> PROBLEM DESCRIPTION:
Look below for the line that has "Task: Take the". Set down the lines from there through the line that has "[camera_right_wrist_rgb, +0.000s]", exactly as written.

──────── INFORMATION SHOWN

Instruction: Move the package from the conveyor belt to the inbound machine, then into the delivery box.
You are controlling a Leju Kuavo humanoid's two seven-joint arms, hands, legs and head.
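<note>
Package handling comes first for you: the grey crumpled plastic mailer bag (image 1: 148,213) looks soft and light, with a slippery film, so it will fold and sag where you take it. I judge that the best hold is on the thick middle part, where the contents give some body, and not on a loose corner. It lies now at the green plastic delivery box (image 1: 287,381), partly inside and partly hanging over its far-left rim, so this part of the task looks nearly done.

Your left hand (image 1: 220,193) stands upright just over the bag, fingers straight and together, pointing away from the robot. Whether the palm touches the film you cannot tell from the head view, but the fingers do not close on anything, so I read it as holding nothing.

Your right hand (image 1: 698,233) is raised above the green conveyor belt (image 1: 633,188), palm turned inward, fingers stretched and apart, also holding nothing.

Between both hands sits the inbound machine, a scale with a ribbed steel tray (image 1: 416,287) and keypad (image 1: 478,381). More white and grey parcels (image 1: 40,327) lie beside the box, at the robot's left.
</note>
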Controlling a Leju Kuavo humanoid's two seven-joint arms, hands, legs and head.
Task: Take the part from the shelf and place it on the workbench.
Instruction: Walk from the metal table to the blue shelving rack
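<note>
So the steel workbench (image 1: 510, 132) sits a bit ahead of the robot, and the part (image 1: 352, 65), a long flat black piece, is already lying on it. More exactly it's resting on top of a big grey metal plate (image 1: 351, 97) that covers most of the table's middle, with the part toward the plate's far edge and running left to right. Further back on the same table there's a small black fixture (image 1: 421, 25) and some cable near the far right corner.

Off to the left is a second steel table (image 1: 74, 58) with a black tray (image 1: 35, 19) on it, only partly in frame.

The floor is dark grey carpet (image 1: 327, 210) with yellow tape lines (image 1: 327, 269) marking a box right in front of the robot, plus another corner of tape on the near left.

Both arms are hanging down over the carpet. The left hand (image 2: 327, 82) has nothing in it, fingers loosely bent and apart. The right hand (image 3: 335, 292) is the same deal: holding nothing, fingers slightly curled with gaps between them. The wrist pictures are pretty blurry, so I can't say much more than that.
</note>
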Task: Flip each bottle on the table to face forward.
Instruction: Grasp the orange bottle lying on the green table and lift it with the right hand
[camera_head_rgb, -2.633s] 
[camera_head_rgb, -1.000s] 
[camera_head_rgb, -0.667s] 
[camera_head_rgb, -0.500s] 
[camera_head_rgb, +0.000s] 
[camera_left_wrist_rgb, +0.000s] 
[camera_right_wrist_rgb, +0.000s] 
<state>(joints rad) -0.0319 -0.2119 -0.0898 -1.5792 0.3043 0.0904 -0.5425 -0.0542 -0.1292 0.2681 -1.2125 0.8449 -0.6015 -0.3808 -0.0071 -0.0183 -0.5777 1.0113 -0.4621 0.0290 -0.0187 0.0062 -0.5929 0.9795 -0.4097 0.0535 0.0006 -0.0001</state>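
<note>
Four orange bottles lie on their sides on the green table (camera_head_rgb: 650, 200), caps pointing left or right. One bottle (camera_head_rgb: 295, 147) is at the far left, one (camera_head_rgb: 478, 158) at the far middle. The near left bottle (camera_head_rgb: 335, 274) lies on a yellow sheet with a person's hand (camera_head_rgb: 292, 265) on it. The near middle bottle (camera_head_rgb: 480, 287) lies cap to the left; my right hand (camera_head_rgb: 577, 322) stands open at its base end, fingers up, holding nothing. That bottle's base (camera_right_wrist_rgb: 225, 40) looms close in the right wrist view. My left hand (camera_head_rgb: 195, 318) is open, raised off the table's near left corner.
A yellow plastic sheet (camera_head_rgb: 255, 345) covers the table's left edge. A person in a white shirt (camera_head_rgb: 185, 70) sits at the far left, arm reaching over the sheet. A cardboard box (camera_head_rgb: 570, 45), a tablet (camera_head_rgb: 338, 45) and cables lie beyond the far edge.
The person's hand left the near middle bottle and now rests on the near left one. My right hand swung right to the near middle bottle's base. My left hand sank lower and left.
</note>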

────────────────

> EXERCISE RESPONSE:
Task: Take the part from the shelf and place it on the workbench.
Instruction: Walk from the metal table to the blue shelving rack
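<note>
So the steel workbench (image 1: 510, 132) sits a bit ahead of the robot, and the part (image 1: 352, 65), a long flat black piece, is already lying on it. More exactly it's resting on top of a big grey metal plate (image 1: 351, 97) that covers most of the table's middle, with the part toward the plate's far edge and running left to right. Further back on the same table there's a small black fixture (image 1: 421, 25) and some cable near the far right corner.

Off to the left is a second steel table (image 1: 74, 58) with a black tray (image 1: 35, 19) on it, only partly in frame.

The floor is dark grey carpet (image 1: 327, 210) with yellow tape lines (image 1: 327, 269) marking a box right in front of the robot, plus another corner of tape on the near left.

Both arms are hanging down over the carpet. The left hand (image 2: 327, 82) has nothing in it, fingers loosely bent and apart. The right hand (image 3: 335, 292) is the same deal: holding nothing, fingers slightly curled with gaps between them. The wrist pictures are pretty blurry, so I can't say much more than that.
</note>
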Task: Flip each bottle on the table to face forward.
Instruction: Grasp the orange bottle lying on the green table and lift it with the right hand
[camera_head_rgb, -2.633s] 
[camera_head_rgb, -1.000s] 
[camera_head_rgb, -0.667s] 
[camera_head_rgb, -0.500s] 
[camera_head_rgb, +0.000s] 
[camera_left_wrist_rgb, +0.000s] 
[camera_right_wrist_rgb, +0.000s] 

This output is now finished.